The indent is wrong, and lines can be packed more tight.

sys/kern/subr_lock.c
317

no. even if we migrate it's harmless since we will find ourselves not in the crit section in the loop below. in fact the check can be removed if it appears confusing.

326

the compiler complained about both cases. imo these macros should be reworked to do this interally but that's for another time, there are already users which cast

sys/kern/subr_smp.c
945

It's copy-pasted from rmlocks, I did not realize I reindented later. 4 is fine?

  • drop the curcpu check, it is of no essence
  • add a comment explaining the loop
  • reindent cpus_fence_seq_cst
This revision is now accepted and ready to land.Sep 25 2019, 12:40 PM
sys/sys/smp.h
267

I don't really understand what the abbreviations are. I understand the code. Can you document the functions with a one-liner? You should also detail the requirements for consumers. Like requiring critical_enter() etc.

sys/sys/smp.h
267

they come from c11 and are already used elsewhere in the tree.

there are no strict requirements for any of the consumers, apart from replacing whatever fence they had with a compiler barrier. i can add a comment above the func itself. In fact I have plans for a consumer which most definitely does not use critical_enter/exit.

sys/sys/smp.h
267

seq_cst means sequentially consistent, it is common abbreviation, indeed seemingly started from the C++/java memory model working group.

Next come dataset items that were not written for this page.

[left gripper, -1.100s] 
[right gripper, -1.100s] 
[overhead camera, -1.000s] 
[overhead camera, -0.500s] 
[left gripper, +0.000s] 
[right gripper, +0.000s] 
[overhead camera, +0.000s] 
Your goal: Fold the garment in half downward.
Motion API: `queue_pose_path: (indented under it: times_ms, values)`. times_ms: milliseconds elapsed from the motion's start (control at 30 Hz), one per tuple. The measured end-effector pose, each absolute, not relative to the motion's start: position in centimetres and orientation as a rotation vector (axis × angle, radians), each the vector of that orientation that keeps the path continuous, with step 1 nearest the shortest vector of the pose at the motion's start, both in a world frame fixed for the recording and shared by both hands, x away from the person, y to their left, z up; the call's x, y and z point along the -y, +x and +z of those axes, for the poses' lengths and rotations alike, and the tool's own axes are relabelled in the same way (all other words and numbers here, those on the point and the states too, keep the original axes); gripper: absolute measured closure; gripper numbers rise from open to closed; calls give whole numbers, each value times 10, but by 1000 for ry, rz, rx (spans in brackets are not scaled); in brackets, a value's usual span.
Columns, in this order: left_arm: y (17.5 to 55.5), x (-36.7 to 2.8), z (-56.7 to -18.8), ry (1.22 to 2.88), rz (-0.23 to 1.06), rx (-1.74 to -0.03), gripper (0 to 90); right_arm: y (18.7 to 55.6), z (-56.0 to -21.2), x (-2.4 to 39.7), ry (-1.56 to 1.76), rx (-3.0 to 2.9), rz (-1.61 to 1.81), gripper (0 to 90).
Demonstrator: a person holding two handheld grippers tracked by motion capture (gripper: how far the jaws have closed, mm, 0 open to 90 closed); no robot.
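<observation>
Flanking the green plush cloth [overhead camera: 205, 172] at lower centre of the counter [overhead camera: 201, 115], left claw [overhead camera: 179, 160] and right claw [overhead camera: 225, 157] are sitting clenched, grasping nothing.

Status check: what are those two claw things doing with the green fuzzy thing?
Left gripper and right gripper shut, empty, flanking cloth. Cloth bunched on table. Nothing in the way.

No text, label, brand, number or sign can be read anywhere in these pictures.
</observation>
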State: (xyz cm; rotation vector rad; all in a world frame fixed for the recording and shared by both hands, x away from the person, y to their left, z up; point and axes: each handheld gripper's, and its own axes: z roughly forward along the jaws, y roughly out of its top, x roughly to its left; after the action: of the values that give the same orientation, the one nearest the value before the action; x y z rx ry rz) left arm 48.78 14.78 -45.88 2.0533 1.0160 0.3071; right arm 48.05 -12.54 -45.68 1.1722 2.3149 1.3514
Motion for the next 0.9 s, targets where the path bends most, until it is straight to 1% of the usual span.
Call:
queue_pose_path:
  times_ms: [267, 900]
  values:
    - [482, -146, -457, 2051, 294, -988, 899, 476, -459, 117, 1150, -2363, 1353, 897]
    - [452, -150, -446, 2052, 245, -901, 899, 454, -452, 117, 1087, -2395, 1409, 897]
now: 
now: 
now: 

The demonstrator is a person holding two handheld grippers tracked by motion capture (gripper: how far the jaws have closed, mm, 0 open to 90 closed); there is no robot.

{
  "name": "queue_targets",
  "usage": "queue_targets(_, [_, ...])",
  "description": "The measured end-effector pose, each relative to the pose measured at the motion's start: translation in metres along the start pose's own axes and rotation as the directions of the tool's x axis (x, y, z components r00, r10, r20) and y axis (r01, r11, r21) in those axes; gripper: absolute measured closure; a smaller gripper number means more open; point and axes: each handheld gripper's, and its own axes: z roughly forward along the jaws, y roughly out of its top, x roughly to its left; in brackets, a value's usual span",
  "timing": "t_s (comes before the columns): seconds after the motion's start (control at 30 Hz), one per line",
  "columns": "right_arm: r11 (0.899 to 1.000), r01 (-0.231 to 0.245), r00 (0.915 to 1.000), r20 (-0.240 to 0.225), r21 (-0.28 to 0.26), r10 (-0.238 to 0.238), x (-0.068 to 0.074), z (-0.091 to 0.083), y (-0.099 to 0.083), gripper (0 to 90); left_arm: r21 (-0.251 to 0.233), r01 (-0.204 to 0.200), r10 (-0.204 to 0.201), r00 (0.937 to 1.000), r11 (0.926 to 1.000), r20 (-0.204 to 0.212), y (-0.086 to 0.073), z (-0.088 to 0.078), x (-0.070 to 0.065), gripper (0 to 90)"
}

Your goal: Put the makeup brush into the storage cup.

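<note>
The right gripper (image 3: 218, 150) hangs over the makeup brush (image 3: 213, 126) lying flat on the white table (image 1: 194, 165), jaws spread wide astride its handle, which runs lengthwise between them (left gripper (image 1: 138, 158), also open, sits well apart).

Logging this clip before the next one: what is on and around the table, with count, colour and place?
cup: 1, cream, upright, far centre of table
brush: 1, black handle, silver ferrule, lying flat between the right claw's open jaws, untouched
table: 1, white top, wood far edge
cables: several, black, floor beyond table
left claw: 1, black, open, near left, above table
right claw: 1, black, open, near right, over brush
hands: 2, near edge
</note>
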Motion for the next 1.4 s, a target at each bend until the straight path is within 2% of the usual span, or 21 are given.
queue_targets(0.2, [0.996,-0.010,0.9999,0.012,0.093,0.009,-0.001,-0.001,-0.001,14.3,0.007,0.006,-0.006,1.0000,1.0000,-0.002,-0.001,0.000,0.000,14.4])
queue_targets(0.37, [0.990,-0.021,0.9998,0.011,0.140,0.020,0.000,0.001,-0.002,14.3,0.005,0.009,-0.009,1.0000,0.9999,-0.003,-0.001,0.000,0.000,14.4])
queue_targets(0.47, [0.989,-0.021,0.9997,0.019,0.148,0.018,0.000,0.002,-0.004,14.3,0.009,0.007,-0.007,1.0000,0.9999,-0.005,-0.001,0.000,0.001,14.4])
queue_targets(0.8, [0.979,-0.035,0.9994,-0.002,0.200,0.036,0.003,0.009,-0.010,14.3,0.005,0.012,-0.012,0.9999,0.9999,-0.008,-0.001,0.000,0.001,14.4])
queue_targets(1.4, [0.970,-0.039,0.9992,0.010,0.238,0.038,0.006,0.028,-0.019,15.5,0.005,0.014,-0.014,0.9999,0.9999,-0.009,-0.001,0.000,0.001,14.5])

I have some doubts that this form of the strongest possible fence semantic is really needed there (and mjg does not provide any reasoning, as usual). But even if any weaker form would suffice, sequentially consistent fence is also correct. In fact, the recommendations are to use seq_cst by default and only weaken it when there are performance implications.

sys/sys/smp.h
267

It's the same scheme as used for vfs_op_* and has roughly the same amount of explanation, so did not see the need to elaborate.

So how about this:
Force all CPUs to post a sequentially consistent fence. This can be used to eliminate the use of atomic_thread_fence_seq_cst in regular code at the expense of issuing an IPI if necessary, thus this should only be used when synchronization provided by the barrier is very rarely needed.

It allows you to convert the following:

foo = 1;
atomic_thread_fence_seq_cst();
bar = baz;

into this:

foo = 1;
__compiler_membar();
bar = baz;

This comment has been deleted.
sys/sys/smp.h
267

I have some doubts that this form of the strongest possible fence semantic is really needed there

Both _rel and _acq expand to compiler barriers on amd64 which still allows the following to be reordered so that baz is loaded first:

foo = 1;
bar = baz;

So in this particular case, assuming lock_prof_enable == 1:

td->td_critnest++;
if (lock_prof_enable) ...

can turn into:

AB
state = lock_prof_enable;
lock_prof_enable = 0;
if (td->td_critnest == 0)
/* incorrectly concludes the thread is out */
td->td_critnest++;
if (state == 0)
... bail;
/* continues */

This can also fail the other way where we read td_critnest first prior to setting lock_prof_enable to 0.

sys/sys/smp.h
267

No, x86 do not reorder loads.

Also, IRETQ is serializing, so if you handle the interrupt, you are guaranteed that seq_cst fence was injected.

sys/sys/smp.h
267

amd64 can reorder a load with a store to a different location, this is precisely what I'm preventing with the fence.

The current code already happens to have several barriers stemming from handling of IPIs, I inject this for everyone since it's simple and does not require any hackery.

This revision was automatically updated to reflect the committed changes.